Mais la compétition de drag queens prend selon eux une signification toute particulière à l’issue du mois de la Fierté, de la fête du Canada et de la vaste mobilisation pour laisser plus de place aux voix marginalisées.

Les juges Brooke Lynn Hytes, Jeffrey Bowyer-Chapman et Stacey McKenzie espèrent que la portée éducative de l’émission ne sera pas sous-estimée.

« C’est divertissant, mais ça raconte aussi les histoires de personnes queers et d’artistes drags d’une façon qui nous humanise », fait valoir Jeffrey Bowyer-Chapman.

Le fait d’apprendre à connaître les drag queens et leur vécu personnel permet de chasser les idées reçues et de cesser de les percevoir comme « Autres », avance l’acteur et militant, qui a campé le rôle de Jay Carter dans la série UnReal.
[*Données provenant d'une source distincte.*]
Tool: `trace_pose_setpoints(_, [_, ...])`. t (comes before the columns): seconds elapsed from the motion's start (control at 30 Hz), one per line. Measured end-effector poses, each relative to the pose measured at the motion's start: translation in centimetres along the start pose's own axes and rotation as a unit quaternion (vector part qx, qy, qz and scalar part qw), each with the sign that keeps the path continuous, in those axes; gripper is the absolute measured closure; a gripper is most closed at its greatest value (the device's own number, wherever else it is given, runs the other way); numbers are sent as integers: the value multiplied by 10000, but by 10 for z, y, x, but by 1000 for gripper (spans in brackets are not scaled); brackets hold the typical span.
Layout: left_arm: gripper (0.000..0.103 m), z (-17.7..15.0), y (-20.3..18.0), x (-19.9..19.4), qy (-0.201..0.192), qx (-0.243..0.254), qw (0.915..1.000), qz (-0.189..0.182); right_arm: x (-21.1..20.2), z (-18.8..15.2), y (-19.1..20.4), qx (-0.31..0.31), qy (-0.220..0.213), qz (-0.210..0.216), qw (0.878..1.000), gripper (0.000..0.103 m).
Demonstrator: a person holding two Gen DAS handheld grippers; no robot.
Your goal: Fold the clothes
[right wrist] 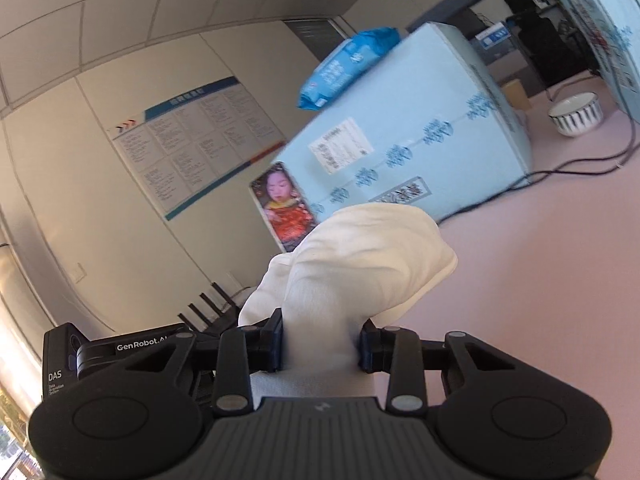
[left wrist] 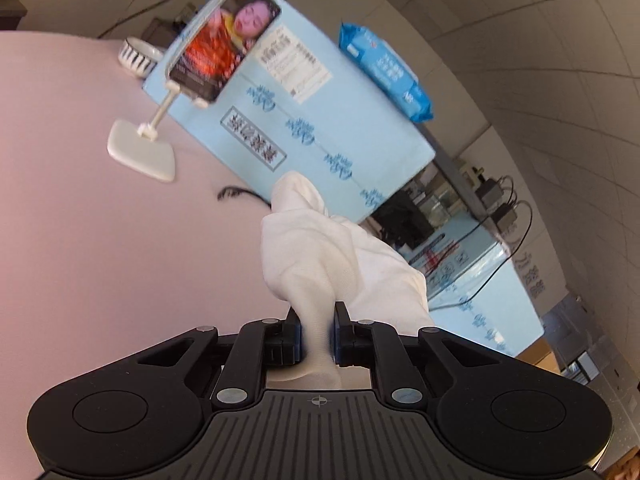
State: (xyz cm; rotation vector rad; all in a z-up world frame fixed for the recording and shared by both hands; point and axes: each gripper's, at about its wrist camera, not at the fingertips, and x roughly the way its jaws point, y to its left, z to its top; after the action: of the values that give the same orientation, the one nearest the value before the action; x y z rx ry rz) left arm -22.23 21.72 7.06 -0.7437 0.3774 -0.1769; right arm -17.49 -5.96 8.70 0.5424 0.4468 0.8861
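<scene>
My left gripper [left wrist: 317, 316] is shut on a bunch of white cloth [left wrist: 320, 248], which bulges out past the fingers and is held up above the pink table [left wrist: 80, 240]. My right gripper [right wrist: 322, 338] is shut on a thick bunch of white cloth [right wrist: 360, 256] that also puffs out past the fingers, above the pink table [right wrist: 540, 280]. Both views are tilted. The rest of the garment is hidden below the grippers.
A large light-blue box [left wrist: 320, 120] stands at the back with a blue wipes pack [left wrist: 384, 68] on top. A phone on a white stand [left wrist: 160, 136] and a striped bowl [left wrist: 138, 56] sit beside it. Black cables [right wrist: 580, 164] run across the table.
</scene>
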Motion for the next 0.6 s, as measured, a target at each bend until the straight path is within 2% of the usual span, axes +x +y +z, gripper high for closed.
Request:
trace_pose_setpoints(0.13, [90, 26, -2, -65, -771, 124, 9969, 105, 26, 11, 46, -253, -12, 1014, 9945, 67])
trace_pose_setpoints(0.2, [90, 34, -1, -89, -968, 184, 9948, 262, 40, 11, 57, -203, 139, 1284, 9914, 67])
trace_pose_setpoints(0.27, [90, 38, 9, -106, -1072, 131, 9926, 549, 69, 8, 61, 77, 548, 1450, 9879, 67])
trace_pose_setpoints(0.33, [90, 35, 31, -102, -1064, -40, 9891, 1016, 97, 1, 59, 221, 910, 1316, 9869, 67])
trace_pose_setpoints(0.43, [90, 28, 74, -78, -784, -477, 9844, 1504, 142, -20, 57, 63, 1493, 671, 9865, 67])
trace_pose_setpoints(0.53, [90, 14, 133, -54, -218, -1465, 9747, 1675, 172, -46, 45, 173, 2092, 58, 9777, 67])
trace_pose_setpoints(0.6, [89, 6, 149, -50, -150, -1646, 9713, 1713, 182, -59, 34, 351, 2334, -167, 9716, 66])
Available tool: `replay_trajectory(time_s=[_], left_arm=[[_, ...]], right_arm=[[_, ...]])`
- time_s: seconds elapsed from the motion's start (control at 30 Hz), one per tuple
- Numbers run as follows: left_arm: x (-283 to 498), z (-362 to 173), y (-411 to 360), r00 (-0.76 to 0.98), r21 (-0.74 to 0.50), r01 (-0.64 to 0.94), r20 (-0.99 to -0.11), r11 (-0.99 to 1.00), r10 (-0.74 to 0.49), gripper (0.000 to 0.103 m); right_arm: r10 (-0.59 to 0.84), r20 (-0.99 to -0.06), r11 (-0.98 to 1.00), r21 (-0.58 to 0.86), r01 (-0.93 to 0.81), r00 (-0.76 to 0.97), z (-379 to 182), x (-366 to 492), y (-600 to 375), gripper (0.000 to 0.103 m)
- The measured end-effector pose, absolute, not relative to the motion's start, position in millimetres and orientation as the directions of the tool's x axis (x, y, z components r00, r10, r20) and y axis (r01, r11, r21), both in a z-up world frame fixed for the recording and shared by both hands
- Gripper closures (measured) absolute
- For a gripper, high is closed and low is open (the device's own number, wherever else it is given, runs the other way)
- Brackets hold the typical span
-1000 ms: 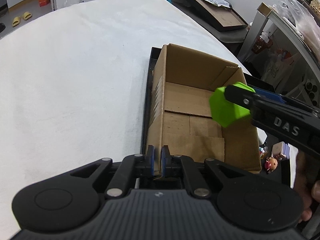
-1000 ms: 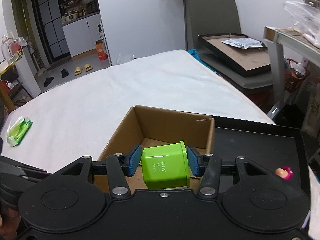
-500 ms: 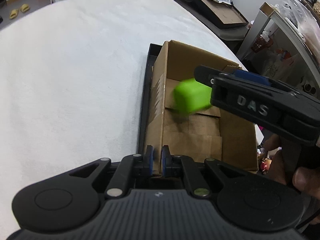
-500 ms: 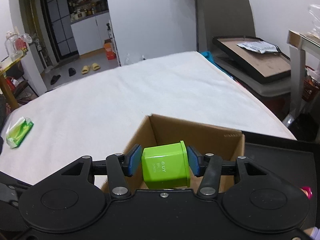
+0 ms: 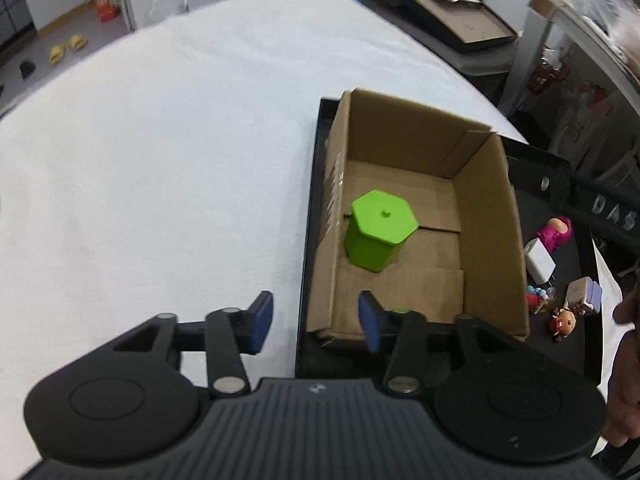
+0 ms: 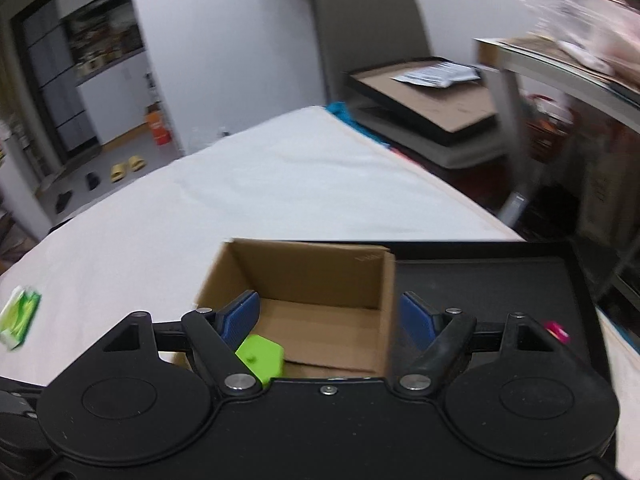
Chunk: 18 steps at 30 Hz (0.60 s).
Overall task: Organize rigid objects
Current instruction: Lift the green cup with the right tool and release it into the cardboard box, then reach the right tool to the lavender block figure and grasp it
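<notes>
Left wrist view shows the cardboard box (image 5: 416, 216) standing open-topped on the left part of a black tray (image 5: 560, 288), which lies on a white tablecloth (image 5: 160, 160). Inside the box, a green six-sided container (image 5: 378, 236) stands upright on the floor flaps, close to the left wall. The left gripper (image 5: 316, 322) has just been opening; its jaws now stand apart on either side of the box's near-left corner, pads clear of the cardboard, nothing gripped. To the right of the box, the tray carries a pink toy (image 5: 556, 234), a white charger (image 5: 540, 261) and several small figures (image 5: 562, 320). Right wrist view, somewhat blurred, shows the right gripper (image 6: 330, 318) above the box (image 6: 304, 292), its jaws likewise just opened wide and empty, with the green container (image 6: 262, 358) below its left finger, free of both pads. A green packet (image 6: 18, 314) lies on the cloth well to the left.
</notes>
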<state>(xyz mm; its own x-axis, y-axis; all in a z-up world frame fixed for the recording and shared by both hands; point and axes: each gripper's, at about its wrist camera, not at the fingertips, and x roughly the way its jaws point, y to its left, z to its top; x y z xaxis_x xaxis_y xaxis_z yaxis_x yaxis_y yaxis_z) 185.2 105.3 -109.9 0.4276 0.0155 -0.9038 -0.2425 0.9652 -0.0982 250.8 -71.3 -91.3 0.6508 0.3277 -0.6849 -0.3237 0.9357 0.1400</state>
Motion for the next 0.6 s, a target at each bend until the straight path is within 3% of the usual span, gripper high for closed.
replay_trajectory(time_s=[0.13,0.27,0.6], left_arm=[[179,-98,91,0.452,-0.058,-0.228,-0.890,0.972,0.053,0.043],[175,-93,83,0.455,-0.046,-0.240,-0.888,0.970,0.071,0.040],[168,-86,60,0.445,0.013,-0.245,-0.887,0.969,0.124,0.038]], right_arm=[[0.250,-0.708,0.964,0.120,-0.236,0.661,-95,243,-87,0.024],[0.199,-0.718,0.979,0.108,-0.175,0.667,-97,238,-104,0.018],[0.062,-0.720,0.998,0.067,-0.019,0.691,-94,227,-149,0.013]])
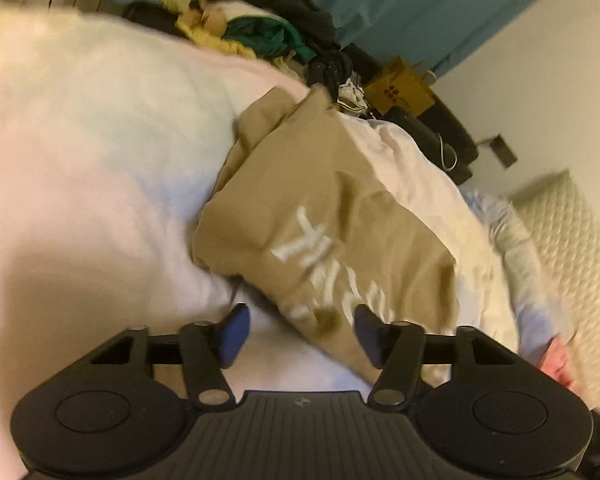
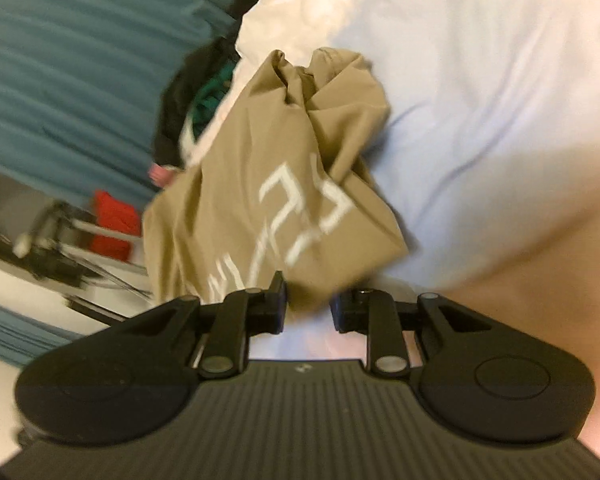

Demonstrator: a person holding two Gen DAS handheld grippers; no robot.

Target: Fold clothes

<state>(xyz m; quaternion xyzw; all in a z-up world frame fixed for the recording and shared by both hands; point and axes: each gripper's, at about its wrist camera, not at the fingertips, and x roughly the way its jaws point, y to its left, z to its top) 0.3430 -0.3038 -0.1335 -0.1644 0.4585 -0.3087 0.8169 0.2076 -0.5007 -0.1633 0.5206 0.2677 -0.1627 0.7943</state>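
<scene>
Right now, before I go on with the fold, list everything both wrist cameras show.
tan garment: one, tan with white lettering, crumpled on the bed
white bedding: one spread, white, under the garment
clothes pile: one heap, black, green, yellow and pink, at the far edge of the bed
teal curtain: one, teal, behind the pile
paper bag: one, brown, beyond the bed by the wall
red item: one, red, past the bed edge; too blurred to name
sleeve: one, pale blue, right of the garment
left gripper: one, black with blue pads, open over the garment's near edge
right gripper: one, black, narrow gap with a garment corner between; grip unclear
</scene>
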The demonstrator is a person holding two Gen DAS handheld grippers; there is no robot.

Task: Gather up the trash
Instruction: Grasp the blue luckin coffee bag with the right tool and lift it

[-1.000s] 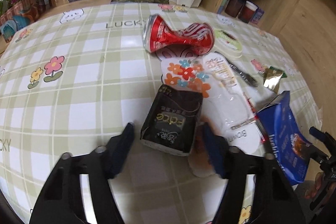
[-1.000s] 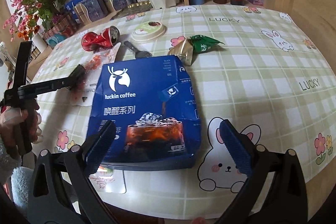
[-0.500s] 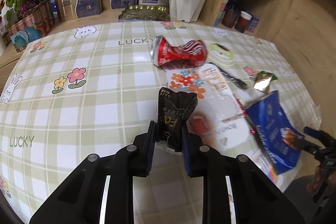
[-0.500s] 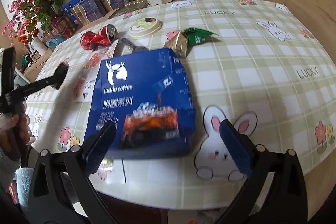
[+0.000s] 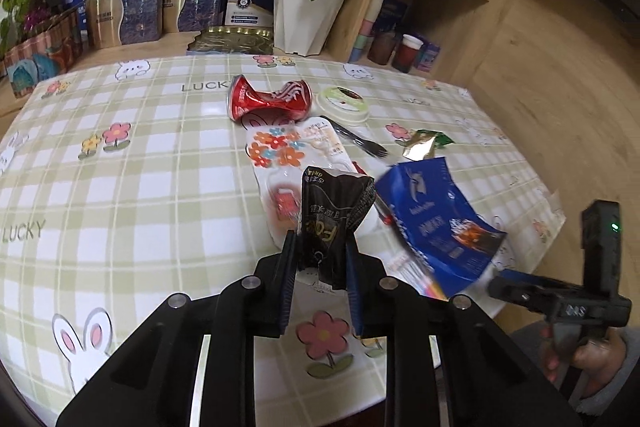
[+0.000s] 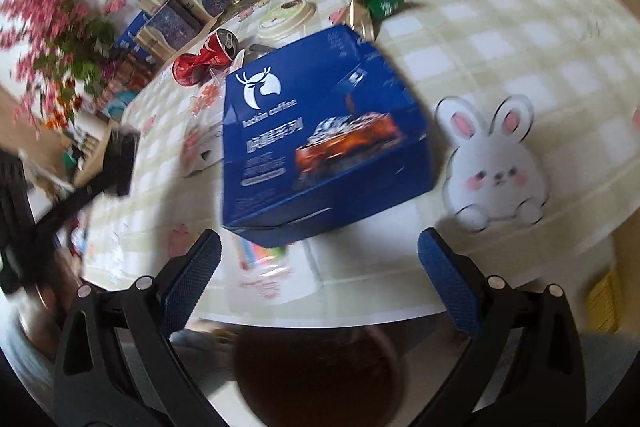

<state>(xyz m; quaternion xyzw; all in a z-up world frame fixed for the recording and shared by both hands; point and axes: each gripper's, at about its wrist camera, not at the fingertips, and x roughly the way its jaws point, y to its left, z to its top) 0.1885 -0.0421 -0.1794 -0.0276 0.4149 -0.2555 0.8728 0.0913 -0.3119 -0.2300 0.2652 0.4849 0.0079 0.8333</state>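
Note:
My left gripper (image 5: 321, 251) is shut on a crumpled black snack packet (image 5: 334, 211) with gold lettering and holds it upright above the checked tablecloth (image 5: 140, 187). A blue coffee box (image 6: 320, 131) lies near the table's front edge, also seen as the blue box (image 5: 436, 219) in the left wrist view. My right gripper (image 6: 319, 246) stands open just short of the box, with nothing between its pads. Farther back lie a crushed red can (image 5: 268, 99), a round lid (image 5: 342, 103), a black fork (image 5: 356, 137), a green-gold wrapper (image 5: 424, 143) and a clear flowered packet (image 5: 288, 151).
A white flower pot (image 5: 308, 15), gift boxes (image 5: 160, 7) and a wooden shelf with cups (image 5: 400, 47) stand behind the table. A dark round shape (image 6: 316, 375) sits below the table edge under my right gripper. A hand (image 5: 592, 355) holds the right gripper at the table's corner.
My left gripper closed on the black packet and lifted it off the table. My right gripper rolled and shifted, staying open; the blue box now sits ahead of its fingertips.

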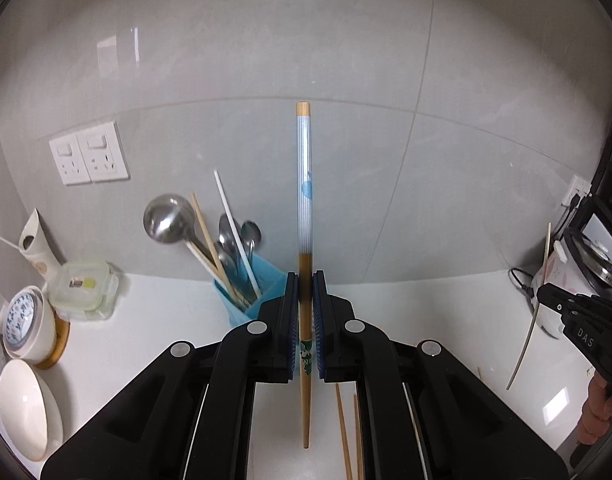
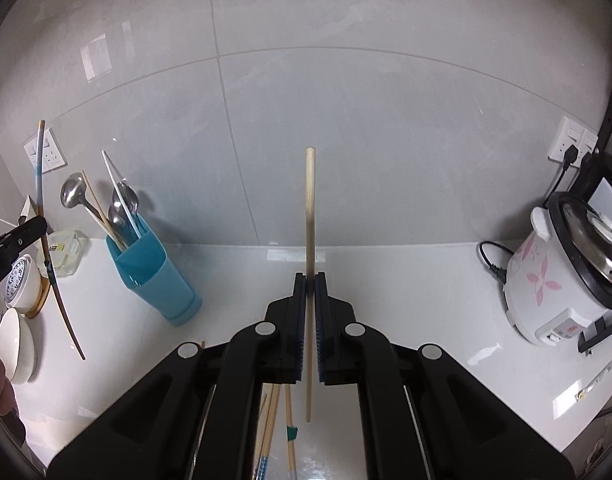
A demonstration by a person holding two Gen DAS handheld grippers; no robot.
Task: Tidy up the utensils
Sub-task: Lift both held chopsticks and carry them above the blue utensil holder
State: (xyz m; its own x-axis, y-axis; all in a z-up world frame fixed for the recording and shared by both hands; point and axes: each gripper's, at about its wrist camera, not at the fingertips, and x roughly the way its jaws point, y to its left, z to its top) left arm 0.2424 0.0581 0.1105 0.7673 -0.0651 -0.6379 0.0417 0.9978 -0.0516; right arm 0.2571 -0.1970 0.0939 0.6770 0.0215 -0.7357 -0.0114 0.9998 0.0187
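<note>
My left gripper [image 1: 305, 280] is shut on a blue-striped chopstick [image 1: 304, 184] and holds it upright above the white counter [image 1: 178, 312]. My right gripper [image 2: 310, 280] is shut on a plain wooden chopstick [image 2: 310, 208], also upright. A blue utensil holder [image 1: 250, 300] stands just left of my left gripper, by the wall; it holds a steel ladle [image 1: 168, 218], spoons and chopsticks. It also shows in the right wrist view [image 2: 154, 268]. Loose chopsticks [image 2: 272, 420] lie on the counter below my right gripper.
White bowls [image 1: 24, 404], a lidded cup [image 1: 28, 324] and a clear plastic box [image 1: 84, 290] stand at the left. A white rice cooker [image 2: 565, 272] with its cord stands at the right. Wall sockets [image 1: 90, 154] sit behind the holder.
</note>
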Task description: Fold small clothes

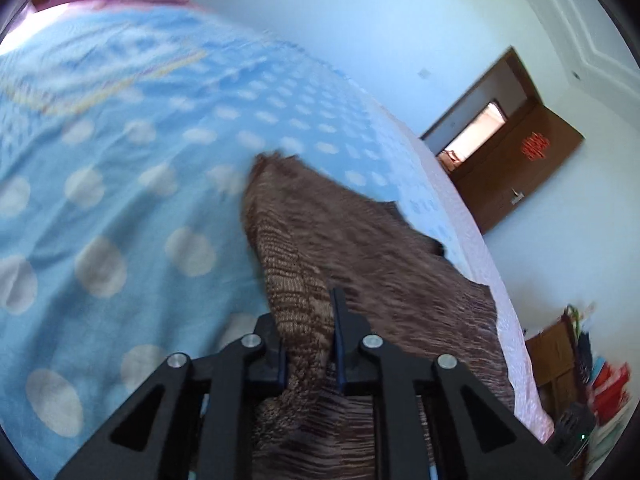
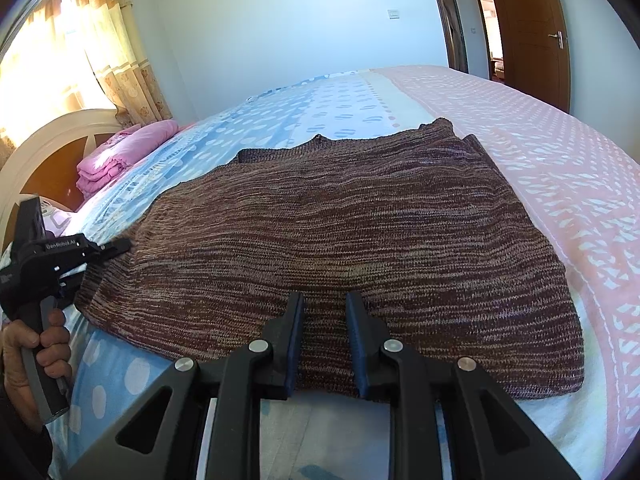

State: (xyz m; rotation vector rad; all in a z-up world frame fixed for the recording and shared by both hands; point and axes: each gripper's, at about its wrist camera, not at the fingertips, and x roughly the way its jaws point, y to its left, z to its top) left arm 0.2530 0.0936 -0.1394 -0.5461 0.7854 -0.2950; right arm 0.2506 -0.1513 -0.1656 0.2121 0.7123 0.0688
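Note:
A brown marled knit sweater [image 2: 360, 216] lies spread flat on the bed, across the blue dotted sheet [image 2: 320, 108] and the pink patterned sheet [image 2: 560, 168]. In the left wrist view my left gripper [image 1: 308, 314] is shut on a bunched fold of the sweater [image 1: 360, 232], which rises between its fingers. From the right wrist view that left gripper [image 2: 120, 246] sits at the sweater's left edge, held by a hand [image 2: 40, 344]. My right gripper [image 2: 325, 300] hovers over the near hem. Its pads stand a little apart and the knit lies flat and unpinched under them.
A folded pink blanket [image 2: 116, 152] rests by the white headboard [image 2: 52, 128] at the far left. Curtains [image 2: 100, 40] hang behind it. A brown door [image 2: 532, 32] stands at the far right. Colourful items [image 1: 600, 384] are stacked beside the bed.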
À l’instar de RuPaul’s Drag Race, l’adaptation canadienne propose à une série de défis pour se mériter le titre de la prochaine « drag superstar » et un grand prix de 100 000 $. Deux Québécoises sont en lice : Kiara et Rita Baga.

Le panel de juges est composé de Jeffrey Bowyer-Chapman ; de Stacey McKenzie, une mannequin et mentore à l’émission America’s Next Top Model ; et de Brooke Lynn Hytes, qui a été la première drag queen canadienne à figurer sur RuPaul’s Drag Race.

Le cœur de l’émission est le même que dans la version américaine — avec RuPaul en moins, affirment-ils.

La chanteuse Deborah Cox et les actrices Elisha Cuthbert et Amanda Brugel ainsi que l’acteur Tom Green comptent parmi les célébrités invitées qui se joindront à eux lors des épisodes diffusés sur une base hebdomadaire.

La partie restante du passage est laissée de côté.